(The problem) The required output is the line containing "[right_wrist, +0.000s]" through the final line of the material below, printed exactly, with no other lines.

******************************

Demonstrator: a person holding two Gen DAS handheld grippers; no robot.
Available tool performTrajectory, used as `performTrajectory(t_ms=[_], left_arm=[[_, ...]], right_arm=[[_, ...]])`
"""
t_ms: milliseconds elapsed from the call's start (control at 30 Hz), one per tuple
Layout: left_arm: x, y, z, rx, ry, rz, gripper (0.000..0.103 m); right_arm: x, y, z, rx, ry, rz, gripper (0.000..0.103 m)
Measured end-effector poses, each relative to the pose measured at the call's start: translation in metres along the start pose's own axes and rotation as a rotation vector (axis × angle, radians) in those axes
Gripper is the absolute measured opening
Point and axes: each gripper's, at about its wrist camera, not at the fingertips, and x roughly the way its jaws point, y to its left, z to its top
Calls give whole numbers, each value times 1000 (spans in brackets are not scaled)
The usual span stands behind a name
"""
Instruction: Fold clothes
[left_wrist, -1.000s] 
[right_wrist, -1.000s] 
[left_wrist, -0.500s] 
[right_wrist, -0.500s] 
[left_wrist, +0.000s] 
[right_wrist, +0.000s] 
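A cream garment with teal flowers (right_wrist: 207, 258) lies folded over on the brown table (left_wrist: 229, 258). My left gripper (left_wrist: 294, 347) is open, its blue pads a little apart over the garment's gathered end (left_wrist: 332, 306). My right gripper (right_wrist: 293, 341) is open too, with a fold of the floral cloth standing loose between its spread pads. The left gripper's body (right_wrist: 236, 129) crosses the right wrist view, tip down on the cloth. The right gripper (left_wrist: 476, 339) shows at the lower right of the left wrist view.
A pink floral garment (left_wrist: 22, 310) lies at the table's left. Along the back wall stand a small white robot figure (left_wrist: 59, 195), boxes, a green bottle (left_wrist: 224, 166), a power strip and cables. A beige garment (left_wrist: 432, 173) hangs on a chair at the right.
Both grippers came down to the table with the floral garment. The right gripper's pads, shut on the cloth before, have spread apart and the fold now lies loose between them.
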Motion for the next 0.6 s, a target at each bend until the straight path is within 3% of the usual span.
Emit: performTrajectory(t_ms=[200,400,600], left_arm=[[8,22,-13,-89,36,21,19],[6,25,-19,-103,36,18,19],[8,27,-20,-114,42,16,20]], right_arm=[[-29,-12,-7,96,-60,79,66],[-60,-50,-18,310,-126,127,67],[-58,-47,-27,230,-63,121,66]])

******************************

(Your solution)
[right_wrist, +0.000s] 
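A cream garment with teal flowers (right_wrist: 207, 258) lies folded over on the brown table (left_wrist: 229, 258). My left gripper (left_wrist: 294, 347) is open, its blue pads a little apart over the garment's gathered end (left_wrist: 332, 306). My right gripper (right_wrist: 293, 341) is open too, with a fold of the floral cloth standing loose between its spread pads. The left gripper's body (right_wrist: 236, 129) crosses the right wrist view, tip down on the cloth. The right gripper (left_wrist: 476, 339) shows at the lower right of the left wrist view.
A pink floral garment (left_wrist: 22, 310) lies at the table's left. Along the back wall stand a small white robot figure (left_wrist: 59, 195), boxes, a green bottle (left_wrist: 224, 166), a power strip and cables. A beige garment (left_wrist: 432, 173) hangs on a chair at the right.
Both grippers came down to the table with the floral garment. The right gripper's pads, shut on the cloth before, have spread apart and the fold now lies loose between them.
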Motion for the next 0.6 s, a target at each bend until the straight path is within 3% of the usual span.
Emit: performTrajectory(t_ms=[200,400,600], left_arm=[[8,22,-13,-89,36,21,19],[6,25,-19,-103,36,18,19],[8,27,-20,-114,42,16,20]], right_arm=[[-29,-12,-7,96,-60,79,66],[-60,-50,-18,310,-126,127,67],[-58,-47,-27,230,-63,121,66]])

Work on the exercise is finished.